A stronger brief says:

“For a UK B2B Marketing Director at shortlist stage, inspect whether answer-led and search-led surfaces preserve the distinction between advisory GEO diagnosis and monitoring software. Capture direct answer observations separately from Search results, cited pages, directories, and comparison pages. Record date, market, language, access context, visible source limits, and the public cues that may explain any misclassification. Use the result only to decide whether the offer boundary, sales enablement, or source inspection needs a narrower follow-up.”

That is less theatrical. It is also more useful.

The stronger brief does not promise that the company will be recommended. It does not claim a universal visibility score. It does not imply that all surfaces should agree. It does not average unlike evidence. It names a buyer, a stage, a surface set, an observation, and a decision.

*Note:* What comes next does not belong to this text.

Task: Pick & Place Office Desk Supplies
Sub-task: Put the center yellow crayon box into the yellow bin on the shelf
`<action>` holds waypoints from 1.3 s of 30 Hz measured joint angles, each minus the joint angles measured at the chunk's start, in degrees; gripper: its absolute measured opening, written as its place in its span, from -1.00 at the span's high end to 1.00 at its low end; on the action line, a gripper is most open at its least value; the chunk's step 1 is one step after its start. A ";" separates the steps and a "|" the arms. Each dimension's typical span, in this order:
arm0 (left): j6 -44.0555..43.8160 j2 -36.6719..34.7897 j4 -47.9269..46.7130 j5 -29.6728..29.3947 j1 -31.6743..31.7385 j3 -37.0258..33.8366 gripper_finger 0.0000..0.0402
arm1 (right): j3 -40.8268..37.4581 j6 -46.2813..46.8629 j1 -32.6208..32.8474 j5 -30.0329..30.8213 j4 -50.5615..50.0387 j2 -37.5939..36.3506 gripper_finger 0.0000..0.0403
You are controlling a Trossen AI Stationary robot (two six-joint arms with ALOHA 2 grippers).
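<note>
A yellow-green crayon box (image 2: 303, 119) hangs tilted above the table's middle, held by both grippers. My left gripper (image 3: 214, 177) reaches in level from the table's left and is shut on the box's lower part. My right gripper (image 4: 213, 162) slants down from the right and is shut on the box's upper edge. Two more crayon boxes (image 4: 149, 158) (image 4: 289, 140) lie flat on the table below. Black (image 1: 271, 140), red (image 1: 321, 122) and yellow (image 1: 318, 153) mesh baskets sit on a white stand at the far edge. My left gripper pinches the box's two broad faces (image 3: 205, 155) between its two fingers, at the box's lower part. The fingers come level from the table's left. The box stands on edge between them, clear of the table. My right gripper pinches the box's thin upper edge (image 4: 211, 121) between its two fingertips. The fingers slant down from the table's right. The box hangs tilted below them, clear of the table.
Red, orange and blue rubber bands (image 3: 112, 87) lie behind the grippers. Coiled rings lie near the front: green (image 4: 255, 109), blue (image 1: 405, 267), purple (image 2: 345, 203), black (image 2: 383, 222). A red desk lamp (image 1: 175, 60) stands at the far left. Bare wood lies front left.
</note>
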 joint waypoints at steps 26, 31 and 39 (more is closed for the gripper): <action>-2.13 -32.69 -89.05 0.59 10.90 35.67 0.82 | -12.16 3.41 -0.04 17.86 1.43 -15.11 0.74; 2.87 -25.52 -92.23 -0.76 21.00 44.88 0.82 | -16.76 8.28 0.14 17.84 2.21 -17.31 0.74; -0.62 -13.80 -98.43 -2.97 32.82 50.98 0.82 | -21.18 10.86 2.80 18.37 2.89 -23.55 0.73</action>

That is what makes the work purchasable.

Do not buy breadth before coherence

Broad coverage can be valuable after the design is coherent. A mature programme may need repeated checks across several surfaces, markets, languages, buyer stages, and source types. A launch may justify a wider baseline. A regulated purchase may require procurement, Search, answer-led, review, and directory views to be kept in parallel.

The sequence matters.

Breadth after a clear buyer scenario can show how routes differ. Breadth before the scenario creates noise with a premium price tag.

The vendor theatre version sells the comfort of completeness: more engines, more prompts, more screenshots, more rows. The research-design version earns scope by explaining why each surface belongs. One surface may test a direct answer. Another may inspect Search visibility. Another may reveal a source gap. Another may expose a third-party category error. Another may be excluded because it cannot answer the job.

Exclusion is not a weakness. It is a sign that the brief has a standard.

A CMO should be able to ask a supplier:

  • What buyer situation is this prompt meant to represent?
  • Which surface can actually produce evidence for that situation?
  • Are we looking at a direct answer, a search result, a cited source, a review surface, a directory, or a proxy?
  • What access context and visible-source limits will be recorded?
  • What claim will this observation not support?
  • Which business decision could change if the finding appears repeatedly?

If those questions cannot be answered before collection, the scope is not ready. It may still produce artefacts. It will not produce a defensible baseline.

The procurement sentence

Put one sentence at the top of the GEO research brief:

We are choosing this surface because it can observe this buyer job under these conditions, and the result may inform this specific decision.

If the sentence cannot be written, do not buy the prompt run yet.

Rewrite the buyer scenario. Narrow the stage. Separate direct captures from proxies. Decide whether the work is about answer-led framing, Google Search visibility, source inspection, directory presence, review-surface claims, procurement reassurance, or sales qualification. Then choose the surface.

For CMOs, Marketing Directors, and founders, this is how GEO procurement becomes less performative. The goal is not to pretend the market is clean. It is to stop paying for messy observations as if they were comparable.

The same wording can be useful in several places. It just cannot mean the same thing everywhere.

Choose the surface before the prompt.

Then collect only the evidence that can survive the decision it is meant to inform.